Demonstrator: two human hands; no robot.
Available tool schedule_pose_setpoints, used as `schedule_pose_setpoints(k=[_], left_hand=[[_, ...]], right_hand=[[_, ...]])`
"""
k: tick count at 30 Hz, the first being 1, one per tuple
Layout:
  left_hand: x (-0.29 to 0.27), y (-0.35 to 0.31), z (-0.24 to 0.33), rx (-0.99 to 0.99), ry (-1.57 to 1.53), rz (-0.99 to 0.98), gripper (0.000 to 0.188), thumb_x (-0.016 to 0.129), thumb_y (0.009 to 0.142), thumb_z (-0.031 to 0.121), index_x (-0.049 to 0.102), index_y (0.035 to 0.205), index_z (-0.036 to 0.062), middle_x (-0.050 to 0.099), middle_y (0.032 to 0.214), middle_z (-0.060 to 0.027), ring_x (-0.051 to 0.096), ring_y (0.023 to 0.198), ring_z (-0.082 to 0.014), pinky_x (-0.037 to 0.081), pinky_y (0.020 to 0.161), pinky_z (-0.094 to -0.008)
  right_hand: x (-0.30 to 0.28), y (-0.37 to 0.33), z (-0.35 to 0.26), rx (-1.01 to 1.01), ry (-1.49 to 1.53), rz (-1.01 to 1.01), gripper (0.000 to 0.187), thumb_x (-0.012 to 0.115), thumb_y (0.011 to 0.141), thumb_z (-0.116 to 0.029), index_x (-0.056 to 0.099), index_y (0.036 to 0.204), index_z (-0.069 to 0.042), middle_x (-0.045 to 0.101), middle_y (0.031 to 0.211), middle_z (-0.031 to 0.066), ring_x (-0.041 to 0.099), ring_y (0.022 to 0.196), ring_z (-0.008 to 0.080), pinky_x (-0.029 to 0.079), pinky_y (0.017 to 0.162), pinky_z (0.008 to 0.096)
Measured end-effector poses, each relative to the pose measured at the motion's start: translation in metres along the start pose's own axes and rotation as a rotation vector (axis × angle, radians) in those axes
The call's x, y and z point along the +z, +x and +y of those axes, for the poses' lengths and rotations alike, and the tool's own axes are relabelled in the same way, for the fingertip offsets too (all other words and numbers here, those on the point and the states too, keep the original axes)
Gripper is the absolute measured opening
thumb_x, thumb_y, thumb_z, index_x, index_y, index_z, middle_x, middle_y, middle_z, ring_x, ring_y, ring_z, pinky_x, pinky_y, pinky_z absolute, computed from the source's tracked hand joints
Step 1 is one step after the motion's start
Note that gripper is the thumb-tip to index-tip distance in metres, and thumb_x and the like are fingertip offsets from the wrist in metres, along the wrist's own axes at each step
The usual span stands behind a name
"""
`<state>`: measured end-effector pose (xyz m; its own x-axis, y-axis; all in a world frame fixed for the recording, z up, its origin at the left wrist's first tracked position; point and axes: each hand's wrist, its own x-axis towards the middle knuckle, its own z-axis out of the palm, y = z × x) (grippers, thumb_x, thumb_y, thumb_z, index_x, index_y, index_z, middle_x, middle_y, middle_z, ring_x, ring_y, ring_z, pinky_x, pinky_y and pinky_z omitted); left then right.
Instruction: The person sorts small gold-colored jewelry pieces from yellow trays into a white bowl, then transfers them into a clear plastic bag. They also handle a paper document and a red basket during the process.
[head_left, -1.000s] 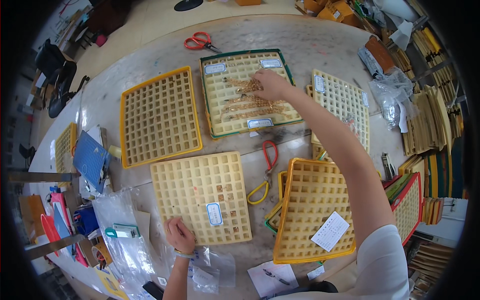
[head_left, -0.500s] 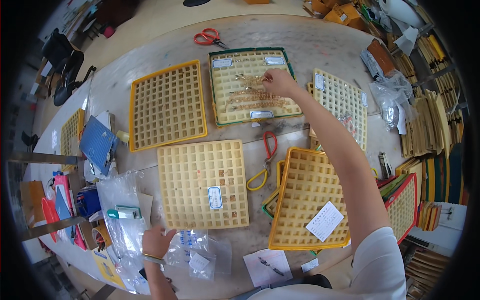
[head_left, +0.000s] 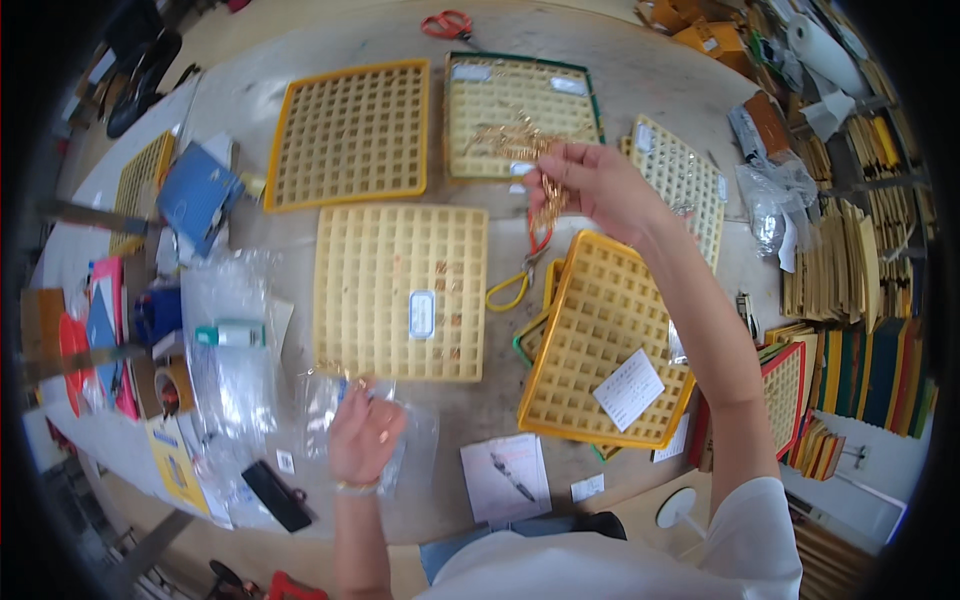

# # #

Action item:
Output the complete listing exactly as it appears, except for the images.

Solution for this task:
Demonstrator: two human hands; no robot.
Available tool schedule_pose_setpoints, used as `schedule_pose_setpoints(k=[_], left_hand=[[_, ...]], right_hand=[[_, ...]])`
"""
k: tick count at 30 Hz, the first being 1, one per tuple
Layout:
  left_hand: x (-0.29 to 0.27), y (-0.35 to 0.31), z (-0.24 to 0.33), rx (-0.99 to 0.99), ry (-1.57 to 1.53), rz (-0.99 to 0.98), gripper (0.000 to 0.188), thumb_x (-0.016 to 0.129), thumb_y (0.009 to 0.142), thumb_z (-0.031 to 0.121), index_x (-0.049 to 0.102), index_y (0.035 to 0.205), index_z (-0.036 to 0.062), middle_x (-0.050 to 0.099), middle_y (0.032 to 0.214), middle_z (-0.060 to 0.027), ring_x (-0.051 to 0.096), ring_y (0.023 to 0.198), ring_z (-0.082 to 0.014), pinky_x (-0.037 to 0.081), pinky_y (0.020 to 0.161), pinky_z (-0.094 to -0.008)
  right_hand: x (-0.30 to 0.28), y (-0.37 to 0.33), z (-0.35 to 0.26), rx (-1.01 to 1.01), ry (-1.49 to 1.53), rz (-1.01 to 1.01), gripper (0.000 to 0.187), thumb_x (-0.012 to 0.115), thumb_y (0.011 to 0.141), thumb_z (-0.116 to 0.029), index_x (-0.056 to 0.099), index_y (0.036 to 0.204), index_z (-0.069 to 0.042), middle_x (-0.045 to 0.101), middle_y (0.031 to 0.211), middle_z (-0.031 to 0.066), ring_x (-0.041 to 0.099), ring_y (0.022 to 0.196), ring_z (-0.008 to 0.080), pinky_x (-0.029 to 0.079), pinky_y (0.017 to 0.162), pinky_z (0.008 to 0.096)
Measured end-effector poses, each relative to the pose measured at the motion's start: translation in metres along the start pose's own axes and rotation as a rotation vector (axis × angle, radians) in those axes
The call's x, y and z point along the +z, +x and +y of those axes, for the poses' lengths and rotations alike, and the tool's own axes are relabelled in the same way, for the fingertip offsets too (all other words and numbers here, those on the point and the states too, keep the original axes)
Gripper is the absolute measured opening
thumb_x, thumb_y, thumb_z, index_x, index_y, index_z, middle_x, middle_y, middle_z, ring_x, ring_y, ring_z, pinky_x, pinky_y, pinky_z absolute, computed from the source's tracked hand joints
Step 1 is one step after the motion's start
Note that gripper is the thumb-tip to index-tip distance in metres, and thumb_x and the like are fingertip offsets from the wrist in metres, along the wrist's own axes at each step
The usual span stands behind a name
"""
`<state>`: measured end-effector pose (xyz m; its own x-axis, y-axis; all in a world frame fixed for the recording, z up, its origin at the left wrist's first tracked position; point and axes: each hand's wrist, its own x-axis towards the middle knuckle, its own z-axis out of the palm, y = z × x) (grippers, thumb_x, thumb_y, thumb_z, index_x, index_y, index_z, middle_x, middle_y, middle_z, ring_x, ring_y, ring_z, pinky_x, pinky_y and pinky_z omitted); left then right.
Instruction: The person sorts small gold-colored jewelry pieces from yellow trays into a white bowl, then transfers them into a clear plastic bag. They also handle a paper document and a red basket during the process.
[head_left, -1.000s] 
[head_left, -0.500s] 
[head_left, +0.000s] 

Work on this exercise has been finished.